Migrating Production Data in Elixir

When requirements change for your product, there arises a need to change not only the codebase but also the existing data that already lives in production.

If you're performing the changes locally, the whole process seems fairly simple. You test your new feature against a sparkling clean database, the test suite is green, and the feature looks great. Then you deploy, and everything goes to hell because you forgot that production was in a slightly different state.

In this post, you'll learn how to handle migrations that may involve systems other than the database itself, while keeping the entire process idempotent and backward-compatible.

Prerequisites

The post mostly requires knowledge of how database migrations work in frameworks such as Ruby on Rails and Phoenix. It also helps to have some knowledge of the constraints of deploying updates to an application that already has existing data in use.

If you've ever dealt with a production system, this is probably nothing new to you. Other tools, such as Redis, are mentioned, but you don't need to know anything about them, other than the fact that they exist.

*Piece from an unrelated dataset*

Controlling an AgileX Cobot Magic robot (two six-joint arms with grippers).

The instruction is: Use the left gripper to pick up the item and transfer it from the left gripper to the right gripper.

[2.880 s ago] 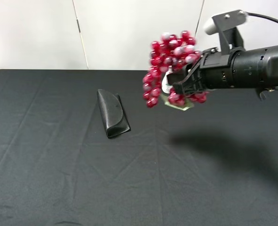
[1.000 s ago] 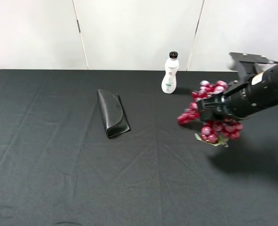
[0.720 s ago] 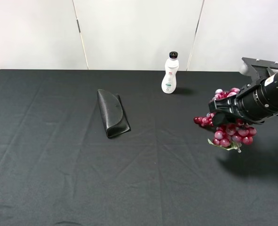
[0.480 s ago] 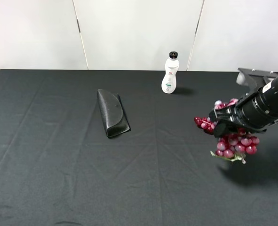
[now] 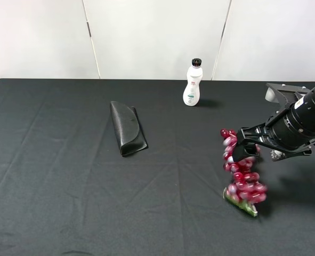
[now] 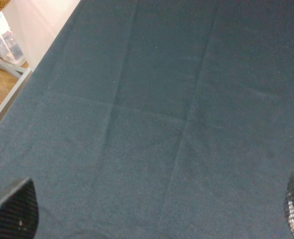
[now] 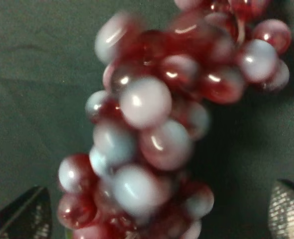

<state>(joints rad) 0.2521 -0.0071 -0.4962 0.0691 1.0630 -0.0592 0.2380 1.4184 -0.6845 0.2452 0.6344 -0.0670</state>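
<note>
The item, a bunch of red-purple grapes (image 5: 241, 173), hangs motion-blurred just below my right gripper (image 5: 251, 143), with its green leaf (image 5: 242, 203) at the black cloth. In the right wrist view the grapes (image 7: 156, 124) fill the space ahead of the right gripper (image 7: 155, 211), whose fingertips (image 7: 22, 215) stand wide apart and do not touch them. My left gripper (image 6: 154, 206) is open and empty over bare cloth. It is out of the exterior view.
A black folded case (image 5: 128, 135) lies left of centre. A white bottle (image 5: 192, 82) stands upright at the back, near the white wall. The black cloth (image 5: 66, 186) covers the whole table.
My right gripper carried the grapes down and to the right. It has now opened, and the bunch has dropped out of its fingers towards the cloth.
</note>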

Migrating Feature Flags to Redis

Here's an example of a list of feature flags, or settings, for your application:

Elixir

Feature            | Enabled
2fa_sms            | true
notifications_beta | false
pagination         | true

You now need to migrate these over to Redis, to take advantage of its Pub-Sub and notify all of your services when a flag gets toggled.

You need to somehow get these flags over to the other system, without breaking the behavior in production.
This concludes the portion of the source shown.